It was quite a happy little family party, and Lateefa sang, as usual, of 'oughts' and 'naughts' as he worked; sang all the more cheerfully when those two began to yawn.

He kept them at the yawning, out of pure mischief, until it was almost dark; then he piled the kites he had made in the corner, tied his tools into a bundle, and asked the cardplayers politely to let him pass.

Whereupon, as he knew they would, they closed the door and stripped him. He did not expostulate. He seemed to think it quite right that they should thus prove the truth of their own words. He had not, he confessed, been sure, before, of the assertion that the ring was in the Nawâbin's possession. He had thought that, perhaps, the Light-of-the-Universe had retained it himself. Now it was evident that he had not.

And then, refusing to resume any clothing except a mere waist-cloth of decency, or to take his tools or anything which might cause suspicion to go with him, he went out into the bazaars, leaving those two cursing, and swearing, and wondering if by chance they had hit on the right lie! Had the ring really found its way to the ruined palace which was the only other relic of kingship remaining to the Rightful Heir of all?

And even that possession was burdened by conditions!

It is impossible to overestimate what the loss of absolute power means to men like Jehân Aziz who have nothing to take its place. As a rule, when their personal interests do not clash with their environments, they only grin horribly, and contrive to bear the loss. But when, as Jehân Aziz did, they feel enmeshed in a network of petty limitations, their impotent arrogance finds the position intolerable.

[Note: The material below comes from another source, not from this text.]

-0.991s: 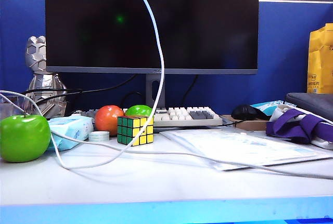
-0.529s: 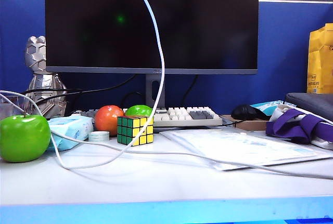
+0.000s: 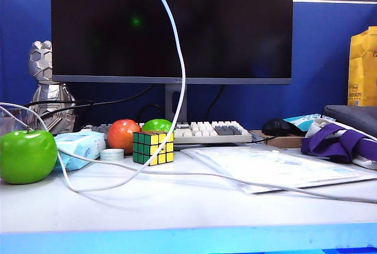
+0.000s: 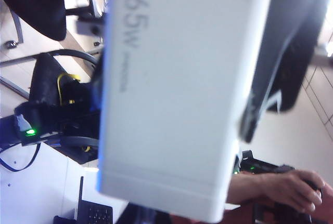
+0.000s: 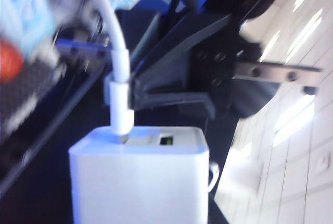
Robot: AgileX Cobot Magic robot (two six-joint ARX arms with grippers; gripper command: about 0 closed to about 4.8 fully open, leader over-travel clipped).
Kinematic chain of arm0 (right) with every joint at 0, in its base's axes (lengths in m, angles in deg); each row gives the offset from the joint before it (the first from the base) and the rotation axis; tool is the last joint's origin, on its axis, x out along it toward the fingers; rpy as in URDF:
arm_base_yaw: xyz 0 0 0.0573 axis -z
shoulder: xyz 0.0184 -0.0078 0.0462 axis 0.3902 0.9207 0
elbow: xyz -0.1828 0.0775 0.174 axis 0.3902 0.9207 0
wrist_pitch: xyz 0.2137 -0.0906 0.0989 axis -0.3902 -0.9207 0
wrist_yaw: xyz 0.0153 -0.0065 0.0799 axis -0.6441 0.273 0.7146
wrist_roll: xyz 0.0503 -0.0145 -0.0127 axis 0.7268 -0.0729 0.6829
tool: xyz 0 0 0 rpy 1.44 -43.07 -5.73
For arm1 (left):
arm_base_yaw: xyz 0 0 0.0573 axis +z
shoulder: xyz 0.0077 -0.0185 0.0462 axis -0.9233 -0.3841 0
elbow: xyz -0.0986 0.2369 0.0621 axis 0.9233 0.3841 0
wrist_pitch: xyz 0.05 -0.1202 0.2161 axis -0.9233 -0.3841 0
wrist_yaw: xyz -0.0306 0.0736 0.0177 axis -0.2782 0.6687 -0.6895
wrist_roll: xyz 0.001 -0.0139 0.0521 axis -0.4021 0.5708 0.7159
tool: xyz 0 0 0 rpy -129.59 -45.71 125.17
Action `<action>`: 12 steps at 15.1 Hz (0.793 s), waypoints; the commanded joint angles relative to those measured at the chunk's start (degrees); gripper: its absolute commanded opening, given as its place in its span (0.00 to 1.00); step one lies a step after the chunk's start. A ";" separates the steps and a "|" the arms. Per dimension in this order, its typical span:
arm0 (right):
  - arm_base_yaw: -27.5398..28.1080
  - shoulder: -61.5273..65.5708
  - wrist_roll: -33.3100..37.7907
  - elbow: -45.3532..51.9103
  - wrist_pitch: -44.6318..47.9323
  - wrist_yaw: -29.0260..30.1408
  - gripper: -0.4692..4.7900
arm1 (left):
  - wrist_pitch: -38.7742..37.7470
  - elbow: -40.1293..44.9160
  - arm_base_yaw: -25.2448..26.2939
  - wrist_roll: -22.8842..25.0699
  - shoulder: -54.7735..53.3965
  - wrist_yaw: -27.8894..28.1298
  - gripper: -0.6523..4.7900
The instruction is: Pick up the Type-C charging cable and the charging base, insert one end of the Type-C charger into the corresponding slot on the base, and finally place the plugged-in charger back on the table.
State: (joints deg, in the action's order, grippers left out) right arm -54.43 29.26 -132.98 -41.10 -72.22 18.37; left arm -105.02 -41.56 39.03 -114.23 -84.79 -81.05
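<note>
Left gripper clamped on charging base, aloft. Right gripper pinching Type-C charging cable by its plug, tip at base's slot; cord trailing to table.

Blue partition wall behind; pale tiled floor.

Beyond the right gripper I see a green apple, tissue pack, tape roll, orange fruit, Rubik's cube, keyboard, mouse and monitor. Beyond the left gripper: a person's hand.
</note>
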 commanded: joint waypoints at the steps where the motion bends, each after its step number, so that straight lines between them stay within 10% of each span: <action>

As he flung himself angrily once more on the eternal string bed, he felt that the only thing which would satisfy him was the grip upon his finger of a gold circlet set with a green stone, on which was scratched the kingly legend.

And despite Burkut's help he had failed to get it; as yet--

Meanwhile Lateefa, naked as he was born--save for his rag of decency and an embroidered skull-cap of inexpressibly filthy white muslin set on the oily, grizzled hair that hung in an inward curve about his ears--was at large in the gutters and lanes, feeling the freedom of a bird newly escaped from a cage. His last sense of allegiance to the Nawâb had gone; he had not yet attached himself to the Nawâbin. He did not really care much as to the fate of the ring. It had been more a desire to outmatch their cunning, than any hope of keeping his promise to Khôjee, that had made him transfer the precious ballast--as he had done in the leisure afforded him by that discreet game of cards--from the old kite to a new one, and leave it in the pile. It was a trifle safer there; but, on the other hand, any one might find it at any time. If so, it would be the fault of Fate. Not Lateefa's, as it would have been had he been foolish enough to try and take the ring, or even the kites with him. That would have been fatal.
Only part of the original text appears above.